Recorded data =
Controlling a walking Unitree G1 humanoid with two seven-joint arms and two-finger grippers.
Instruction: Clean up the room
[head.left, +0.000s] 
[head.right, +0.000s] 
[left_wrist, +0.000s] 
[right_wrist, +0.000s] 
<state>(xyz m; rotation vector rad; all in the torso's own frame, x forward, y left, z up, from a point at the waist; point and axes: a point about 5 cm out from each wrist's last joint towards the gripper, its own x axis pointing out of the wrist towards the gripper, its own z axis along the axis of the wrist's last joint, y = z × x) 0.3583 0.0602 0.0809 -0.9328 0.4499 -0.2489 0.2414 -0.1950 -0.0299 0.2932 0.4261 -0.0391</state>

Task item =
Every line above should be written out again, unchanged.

Solution to this exercise =
Controlling a walking Unitree G1 humanoid with two seven-joint arms and two-finger grippers.
Instruction: Clean up the room
[head.left, +0.000s] 
[head.right, +0.000s] 
[left_wrist, +0.000s] 
[right_wrist, +0.000s] 
<state>(xyz m; rotation vector rad; all in the torso's own frame, x forward, y left, z up, from a point at the waist; point and axes: a point about 5 cm out from each wrist's last joint towards the gripper, its own x axis pointing out of the wrist towards the gripper, its own z axis along the axis of the wrist's last joint, y = z × x) 0.3583 0.0602 0.0809 -0.9328 0.4499 -0.2489 0.2414 -0.1950 -0.0299 0.2932 0.4261 -0.0391</state>

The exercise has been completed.